## Problem statement
Look below for the line holding "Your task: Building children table" and the line holding "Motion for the". Transcribe exactly those lines and all lines between them, nothing more.

(Stored records)
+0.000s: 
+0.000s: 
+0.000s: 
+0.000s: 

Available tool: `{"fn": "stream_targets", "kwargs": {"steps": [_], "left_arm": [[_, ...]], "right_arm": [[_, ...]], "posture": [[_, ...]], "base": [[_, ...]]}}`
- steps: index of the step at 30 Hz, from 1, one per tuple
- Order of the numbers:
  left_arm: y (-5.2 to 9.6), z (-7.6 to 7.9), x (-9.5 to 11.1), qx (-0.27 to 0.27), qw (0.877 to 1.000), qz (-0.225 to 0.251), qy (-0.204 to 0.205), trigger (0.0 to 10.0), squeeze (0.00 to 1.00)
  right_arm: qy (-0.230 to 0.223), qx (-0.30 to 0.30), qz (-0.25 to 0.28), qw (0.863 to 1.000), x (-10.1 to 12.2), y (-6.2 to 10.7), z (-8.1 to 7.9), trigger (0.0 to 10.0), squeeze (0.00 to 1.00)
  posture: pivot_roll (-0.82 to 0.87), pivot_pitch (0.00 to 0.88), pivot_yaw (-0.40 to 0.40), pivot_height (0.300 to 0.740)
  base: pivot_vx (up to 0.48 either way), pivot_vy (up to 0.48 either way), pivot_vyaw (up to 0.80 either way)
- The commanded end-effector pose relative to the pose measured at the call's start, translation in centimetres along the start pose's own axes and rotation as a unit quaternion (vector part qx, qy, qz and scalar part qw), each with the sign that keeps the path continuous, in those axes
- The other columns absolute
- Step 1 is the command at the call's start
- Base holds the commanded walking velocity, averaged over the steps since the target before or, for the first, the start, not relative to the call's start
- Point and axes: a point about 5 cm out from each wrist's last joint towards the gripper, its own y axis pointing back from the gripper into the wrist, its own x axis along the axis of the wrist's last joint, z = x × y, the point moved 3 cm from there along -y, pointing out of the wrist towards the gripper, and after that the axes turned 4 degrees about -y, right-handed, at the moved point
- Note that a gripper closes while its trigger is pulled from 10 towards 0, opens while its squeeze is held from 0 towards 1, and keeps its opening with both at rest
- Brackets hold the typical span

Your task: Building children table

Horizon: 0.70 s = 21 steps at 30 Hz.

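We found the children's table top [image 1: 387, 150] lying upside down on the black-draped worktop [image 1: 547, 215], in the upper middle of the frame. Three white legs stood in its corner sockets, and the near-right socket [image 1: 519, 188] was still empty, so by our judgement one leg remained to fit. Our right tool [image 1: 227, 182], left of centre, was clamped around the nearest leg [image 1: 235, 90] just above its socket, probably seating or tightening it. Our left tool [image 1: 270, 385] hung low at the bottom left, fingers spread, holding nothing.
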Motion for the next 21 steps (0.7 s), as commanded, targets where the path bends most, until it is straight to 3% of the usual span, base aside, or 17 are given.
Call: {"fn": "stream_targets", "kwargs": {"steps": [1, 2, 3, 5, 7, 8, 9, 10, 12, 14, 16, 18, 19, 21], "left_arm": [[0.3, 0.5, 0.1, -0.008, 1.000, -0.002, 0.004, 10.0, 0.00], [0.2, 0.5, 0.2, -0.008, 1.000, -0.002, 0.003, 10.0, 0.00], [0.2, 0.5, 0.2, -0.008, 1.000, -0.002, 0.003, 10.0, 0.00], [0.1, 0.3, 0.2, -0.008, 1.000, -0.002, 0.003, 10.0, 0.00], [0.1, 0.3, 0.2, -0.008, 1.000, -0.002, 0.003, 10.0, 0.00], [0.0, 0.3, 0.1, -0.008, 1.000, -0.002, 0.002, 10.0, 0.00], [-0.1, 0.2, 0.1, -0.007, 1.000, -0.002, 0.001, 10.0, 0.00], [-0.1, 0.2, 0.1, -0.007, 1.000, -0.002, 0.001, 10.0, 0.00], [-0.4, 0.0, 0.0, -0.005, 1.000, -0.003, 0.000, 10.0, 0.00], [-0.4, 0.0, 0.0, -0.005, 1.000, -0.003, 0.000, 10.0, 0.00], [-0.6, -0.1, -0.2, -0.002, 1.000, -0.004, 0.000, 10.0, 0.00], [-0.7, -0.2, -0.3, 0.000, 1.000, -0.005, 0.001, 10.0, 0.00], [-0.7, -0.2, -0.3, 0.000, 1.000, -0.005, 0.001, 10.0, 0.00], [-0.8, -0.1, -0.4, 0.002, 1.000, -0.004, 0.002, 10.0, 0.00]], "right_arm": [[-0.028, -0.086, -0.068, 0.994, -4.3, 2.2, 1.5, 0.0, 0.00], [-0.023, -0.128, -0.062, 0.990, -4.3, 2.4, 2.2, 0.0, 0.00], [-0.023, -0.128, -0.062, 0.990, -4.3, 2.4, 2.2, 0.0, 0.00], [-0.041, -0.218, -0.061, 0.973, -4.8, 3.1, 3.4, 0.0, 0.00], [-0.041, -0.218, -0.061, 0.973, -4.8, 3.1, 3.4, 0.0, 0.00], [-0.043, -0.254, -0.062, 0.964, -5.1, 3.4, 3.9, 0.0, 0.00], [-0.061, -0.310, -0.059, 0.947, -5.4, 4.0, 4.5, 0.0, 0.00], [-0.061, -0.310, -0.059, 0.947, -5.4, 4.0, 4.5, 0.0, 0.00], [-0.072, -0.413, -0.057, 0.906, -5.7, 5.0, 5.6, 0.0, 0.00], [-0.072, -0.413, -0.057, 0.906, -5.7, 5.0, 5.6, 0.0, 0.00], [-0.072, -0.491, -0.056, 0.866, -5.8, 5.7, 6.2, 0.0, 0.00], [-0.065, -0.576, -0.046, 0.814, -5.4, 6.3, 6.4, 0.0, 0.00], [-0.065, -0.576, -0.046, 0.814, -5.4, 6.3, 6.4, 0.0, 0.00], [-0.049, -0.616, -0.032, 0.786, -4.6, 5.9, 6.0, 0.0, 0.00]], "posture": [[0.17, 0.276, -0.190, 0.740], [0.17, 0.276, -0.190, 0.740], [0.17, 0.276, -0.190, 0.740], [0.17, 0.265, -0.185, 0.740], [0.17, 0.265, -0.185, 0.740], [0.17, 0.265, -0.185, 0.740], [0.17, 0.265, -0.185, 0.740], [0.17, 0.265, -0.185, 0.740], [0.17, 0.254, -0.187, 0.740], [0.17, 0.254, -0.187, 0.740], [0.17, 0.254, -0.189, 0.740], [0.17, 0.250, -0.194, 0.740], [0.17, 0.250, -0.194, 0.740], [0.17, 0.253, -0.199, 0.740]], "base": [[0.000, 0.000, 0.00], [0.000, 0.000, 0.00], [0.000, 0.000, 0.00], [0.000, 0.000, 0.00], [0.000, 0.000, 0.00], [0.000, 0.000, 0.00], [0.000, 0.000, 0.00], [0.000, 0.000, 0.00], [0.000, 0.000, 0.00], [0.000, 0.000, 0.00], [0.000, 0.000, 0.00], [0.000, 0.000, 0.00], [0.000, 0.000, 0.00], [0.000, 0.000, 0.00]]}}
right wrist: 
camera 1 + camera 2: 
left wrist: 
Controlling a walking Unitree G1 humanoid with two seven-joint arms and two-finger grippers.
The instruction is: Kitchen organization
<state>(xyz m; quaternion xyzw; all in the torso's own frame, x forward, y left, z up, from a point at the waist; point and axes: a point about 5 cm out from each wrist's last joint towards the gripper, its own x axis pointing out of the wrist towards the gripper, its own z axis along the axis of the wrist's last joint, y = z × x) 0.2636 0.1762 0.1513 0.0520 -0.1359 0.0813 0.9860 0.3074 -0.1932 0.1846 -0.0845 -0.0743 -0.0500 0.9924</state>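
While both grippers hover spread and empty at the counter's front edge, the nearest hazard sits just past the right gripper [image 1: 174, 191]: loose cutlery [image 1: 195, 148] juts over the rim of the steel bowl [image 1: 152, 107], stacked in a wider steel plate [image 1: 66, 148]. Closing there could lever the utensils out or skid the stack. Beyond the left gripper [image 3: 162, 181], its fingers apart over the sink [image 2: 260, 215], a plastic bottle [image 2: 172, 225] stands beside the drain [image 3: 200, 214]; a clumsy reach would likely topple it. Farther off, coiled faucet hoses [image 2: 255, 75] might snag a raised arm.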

## Written solution
Your task: Building children table

Horizon: 0.70 s = 21 steps at 30 Hz.

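We found the children's table top [image 1: 387, 150] lying upside down on the black-draped worktop [image 1: 547, 215], in the upper middle of the frame. Three white legs stood in its corner sockets, and the near-right socket [image 1: 519, 188] was still empty, so by our judgement one leg remained to fit. Our right tool [image 1: 227, 182], left of centre, was clamped around the nearest leg [image 1: 235, 90] just above its socket, probably seating or tightening it. Our left tool [image 1: 270, 385] hung low at the bottom left, fingers spread, holding nothing.
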Motion for the next 21 steps (0.7 s), as commanded, targets where the path bends most, until it is straight to 3% of the usual span, base aside, or 17 are given.

With the answer given, the exercise is complete.